In the next years followed other successful productions such as Die Andere/The Other (Gerhard Lamprecht, 1924). An international hit became the silent operetta Ein Walzertraum/A Waltz Dream (Ludwig Berger, 1925) with Willy Fritsch.

This was followed by Familie Schimeck/The Schimeck Family (Alfred Halm, Rudolf Dworsky, 1926), Madame wagt einen Seitensprung/Madam dares an Escapade (Hans Otto, 1927), and Erzherzog Johann/Archduke John (Max Neufeld, 1929).

After the coming of sound film, her career soon ended. But Xenia helped to shape the film and stage career of her beautiful daughter.

Xenia Desni
German postcard by Ross Verlag, no. 1026/4, 1927-1928. Photo: Ufa. From Tatiana.

Xenia Desni
German postcard by Ross Verlag, no. 1028/2, 1927-1928. Photo: Ufa. From Tatiana.

Xenia Desni
German postcard by Ross Verlag, no. 1026/3, 1927-1928. Photo: Ufa. From Tatiana.

Xenia Desni
German postcard by Ross Verlag, no. 571/3, 1919-1924. Photo: A. Eberth, Berlin. From Tatiana.

Tamara Desni


Tamara Desni (1910–2008) started her stage and film career as a child in Berlin. Tamara acted in three German sound films before leaving with her mother to Great Britain.

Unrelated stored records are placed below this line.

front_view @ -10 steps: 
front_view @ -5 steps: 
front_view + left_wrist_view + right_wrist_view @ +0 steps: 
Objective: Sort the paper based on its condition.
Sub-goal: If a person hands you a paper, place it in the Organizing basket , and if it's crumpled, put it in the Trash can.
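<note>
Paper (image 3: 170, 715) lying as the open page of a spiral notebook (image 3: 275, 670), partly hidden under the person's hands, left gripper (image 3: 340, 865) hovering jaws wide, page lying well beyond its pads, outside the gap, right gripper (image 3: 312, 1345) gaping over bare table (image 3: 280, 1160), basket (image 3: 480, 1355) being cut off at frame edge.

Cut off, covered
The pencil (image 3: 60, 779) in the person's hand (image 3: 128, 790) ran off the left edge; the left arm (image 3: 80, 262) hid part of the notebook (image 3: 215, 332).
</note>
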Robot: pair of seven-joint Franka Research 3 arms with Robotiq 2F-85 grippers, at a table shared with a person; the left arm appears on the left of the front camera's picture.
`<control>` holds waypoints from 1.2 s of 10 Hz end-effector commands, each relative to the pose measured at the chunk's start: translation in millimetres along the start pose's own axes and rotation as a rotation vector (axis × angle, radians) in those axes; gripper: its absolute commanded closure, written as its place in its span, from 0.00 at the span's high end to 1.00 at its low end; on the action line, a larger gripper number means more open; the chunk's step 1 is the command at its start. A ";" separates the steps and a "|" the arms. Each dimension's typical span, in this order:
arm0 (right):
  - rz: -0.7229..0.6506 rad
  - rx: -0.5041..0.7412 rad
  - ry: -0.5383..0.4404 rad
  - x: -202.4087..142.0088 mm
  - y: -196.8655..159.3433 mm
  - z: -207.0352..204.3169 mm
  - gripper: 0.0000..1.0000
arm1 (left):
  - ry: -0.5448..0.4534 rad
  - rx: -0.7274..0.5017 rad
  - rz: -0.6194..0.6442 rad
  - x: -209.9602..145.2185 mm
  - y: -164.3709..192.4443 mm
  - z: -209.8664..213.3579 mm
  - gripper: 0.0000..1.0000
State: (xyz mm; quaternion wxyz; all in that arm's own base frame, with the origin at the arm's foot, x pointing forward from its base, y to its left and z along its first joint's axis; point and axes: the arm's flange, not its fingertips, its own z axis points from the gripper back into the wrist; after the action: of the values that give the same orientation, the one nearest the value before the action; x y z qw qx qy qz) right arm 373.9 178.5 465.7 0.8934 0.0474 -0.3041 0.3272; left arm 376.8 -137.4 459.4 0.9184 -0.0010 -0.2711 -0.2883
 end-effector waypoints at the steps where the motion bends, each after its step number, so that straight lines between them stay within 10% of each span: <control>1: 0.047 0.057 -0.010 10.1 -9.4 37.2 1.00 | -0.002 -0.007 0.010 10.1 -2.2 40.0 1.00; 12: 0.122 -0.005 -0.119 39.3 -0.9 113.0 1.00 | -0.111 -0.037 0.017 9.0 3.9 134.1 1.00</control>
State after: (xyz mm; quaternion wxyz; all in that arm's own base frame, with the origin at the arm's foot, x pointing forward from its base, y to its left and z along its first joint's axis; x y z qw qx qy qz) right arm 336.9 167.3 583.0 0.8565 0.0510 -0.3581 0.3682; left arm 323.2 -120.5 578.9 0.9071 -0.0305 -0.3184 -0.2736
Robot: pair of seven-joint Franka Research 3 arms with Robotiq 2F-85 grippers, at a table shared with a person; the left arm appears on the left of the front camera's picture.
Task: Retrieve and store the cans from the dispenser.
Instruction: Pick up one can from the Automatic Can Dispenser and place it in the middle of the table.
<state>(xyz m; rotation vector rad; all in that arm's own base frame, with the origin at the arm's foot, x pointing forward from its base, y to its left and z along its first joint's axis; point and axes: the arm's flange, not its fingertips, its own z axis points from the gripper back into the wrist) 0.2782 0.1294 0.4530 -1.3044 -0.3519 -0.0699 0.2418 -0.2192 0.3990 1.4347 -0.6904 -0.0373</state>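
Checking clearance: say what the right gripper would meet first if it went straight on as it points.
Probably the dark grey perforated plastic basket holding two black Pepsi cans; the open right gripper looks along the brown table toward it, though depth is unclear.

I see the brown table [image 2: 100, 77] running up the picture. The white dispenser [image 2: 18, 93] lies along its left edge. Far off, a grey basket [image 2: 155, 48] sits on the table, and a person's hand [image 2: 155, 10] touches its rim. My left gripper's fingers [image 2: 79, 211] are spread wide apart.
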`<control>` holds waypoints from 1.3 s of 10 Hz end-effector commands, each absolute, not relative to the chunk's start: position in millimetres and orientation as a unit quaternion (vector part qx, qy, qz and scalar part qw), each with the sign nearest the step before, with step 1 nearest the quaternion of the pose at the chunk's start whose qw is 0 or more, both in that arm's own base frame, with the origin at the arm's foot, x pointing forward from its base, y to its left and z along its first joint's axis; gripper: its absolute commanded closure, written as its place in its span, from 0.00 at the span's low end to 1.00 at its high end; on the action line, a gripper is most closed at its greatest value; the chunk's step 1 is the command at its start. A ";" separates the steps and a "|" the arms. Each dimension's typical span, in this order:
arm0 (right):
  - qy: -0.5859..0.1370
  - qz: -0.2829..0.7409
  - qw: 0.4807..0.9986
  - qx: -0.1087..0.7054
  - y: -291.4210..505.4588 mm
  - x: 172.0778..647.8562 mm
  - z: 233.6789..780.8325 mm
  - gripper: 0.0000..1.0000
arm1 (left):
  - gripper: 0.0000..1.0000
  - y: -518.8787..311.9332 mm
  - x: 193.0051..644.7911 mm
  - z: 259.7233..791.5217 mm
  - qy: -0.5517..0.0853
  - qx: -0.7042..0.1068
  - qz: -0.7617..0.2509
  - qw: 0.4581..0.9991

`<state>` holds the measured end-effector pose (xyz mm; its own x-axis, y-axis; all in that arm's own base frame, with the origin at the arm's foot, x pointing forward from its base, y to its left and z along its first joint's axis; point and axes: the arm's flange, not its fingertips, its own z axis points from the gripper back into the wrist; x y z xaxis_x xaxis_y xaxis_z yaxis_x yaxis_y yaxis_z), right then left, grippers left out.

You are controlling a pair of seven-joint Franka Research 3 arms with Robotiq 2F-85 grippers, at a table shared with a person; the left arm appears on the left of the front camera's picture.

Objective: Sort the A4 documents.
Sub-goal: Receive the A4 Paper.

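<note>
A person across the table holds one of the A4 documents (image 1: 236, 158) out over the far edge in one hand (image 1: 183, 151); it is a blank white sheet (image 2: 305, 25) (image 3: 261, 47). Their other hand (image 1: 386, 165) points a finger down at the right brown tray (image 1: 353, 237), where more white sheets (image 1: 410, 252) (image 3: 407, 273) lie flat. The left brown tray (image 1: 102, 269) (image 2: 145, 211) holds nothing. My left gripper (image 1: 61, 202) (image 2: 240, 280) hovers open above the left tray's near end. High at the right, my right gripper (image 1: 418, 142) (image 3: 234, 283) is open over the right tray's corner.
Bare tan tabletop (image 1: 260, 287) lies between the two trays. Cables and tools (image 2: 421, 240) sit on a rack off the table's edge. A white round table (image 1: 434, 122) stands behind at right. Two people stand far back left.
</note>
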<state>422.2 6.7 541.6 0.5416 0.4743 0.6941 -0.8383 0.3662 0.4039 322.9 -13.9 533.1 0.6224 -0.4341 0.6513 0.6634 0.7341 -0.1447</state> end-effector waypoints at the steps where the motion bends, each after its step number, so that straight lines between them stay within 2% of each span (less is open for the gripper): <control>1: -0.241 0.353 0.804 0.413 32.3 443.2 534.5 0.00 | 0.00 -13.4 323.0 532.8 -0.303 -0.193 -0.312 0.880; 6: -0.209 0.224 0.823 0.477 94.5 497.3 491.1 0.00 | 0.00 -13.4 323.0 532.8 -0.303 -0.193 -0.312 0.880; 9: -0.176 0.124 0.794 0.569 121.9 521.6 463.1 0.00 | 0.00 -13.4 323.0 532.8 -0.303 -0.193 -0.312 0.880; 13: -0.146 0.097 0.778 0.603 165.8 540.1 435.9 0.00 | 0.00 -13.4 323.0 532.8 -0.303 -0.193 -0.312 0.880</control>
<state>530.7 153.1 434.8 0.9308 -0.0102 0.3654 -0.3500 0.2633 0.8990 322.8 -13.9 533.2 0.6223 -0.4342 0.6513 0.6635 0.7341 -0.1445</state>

In 1931, she made her triumphant London stage debut in the operetta White Horse Inn. For this spectacular production, the entire Coliseum theatre was transformed into the Tyrol. The production was based on the German operetta Im weissen Roessl. White Horse Inn was a smash hit and ran for 500 performances at the Coliseum. The production is even credited with saving the theatre, which was faltering as a music hall.

Tamara followed this up with another leading role in a German import at the Coliseum, the musical Casanova, featuring music by Johann Strauss, Jr.

Desni's British film career took off with the comedy Falling for You (Robert Stevenson, Jack Hulbert, 1933), supporting the popular musical comedy team of Jack Hulbert and Cicely Courtneidge.

Later films included the thriller Forbidden Territory (Phil Rosen, 1934), another Jack Hulbert comedy Jack Ahoy (Walter Forde, 1935) and the historical drama Fire Over England (William K. Howard, 1937), with Laurence Olivier and Vivien Leigh.

Tamara Desni’s film career continued through 1950. After that she moved to the South of France, where her bar and restaurant L'Auberge Chez Tamara, became a popular attraction around Grasse in the Alpes Maritimes.

Tamara Desni
German postcard for Otto Kurt Vogelsang Lichtbildner, Berlin. From Tatiana.

Tamara Desni
British postcard. From Tatiana.

Tamara Desni
British postcard. From Tatiana.

Tamara Desni
British photo by Vivienne 20th Century Studios Ltd, London. From Tatiana.

NB. For the number fetishists among us:  Blogger counted 126,864 page views for EFSP in January 2017.

2 comments:

summertime75 said...

Congratulations, postcard sites aren't always so well visited. Your piece about Xenia Desni was interesting and I have several of her cards which I purchased on ebay, they certainly make a welcome addition to any collection.Regards, Chris https://summertime75.wordpress.com/tag/xenia-desni/

Paul van Yperen said...

Thanks, Chris. Your pictures of Xenia are wonderful. Greetings from Amsterdam, Paul.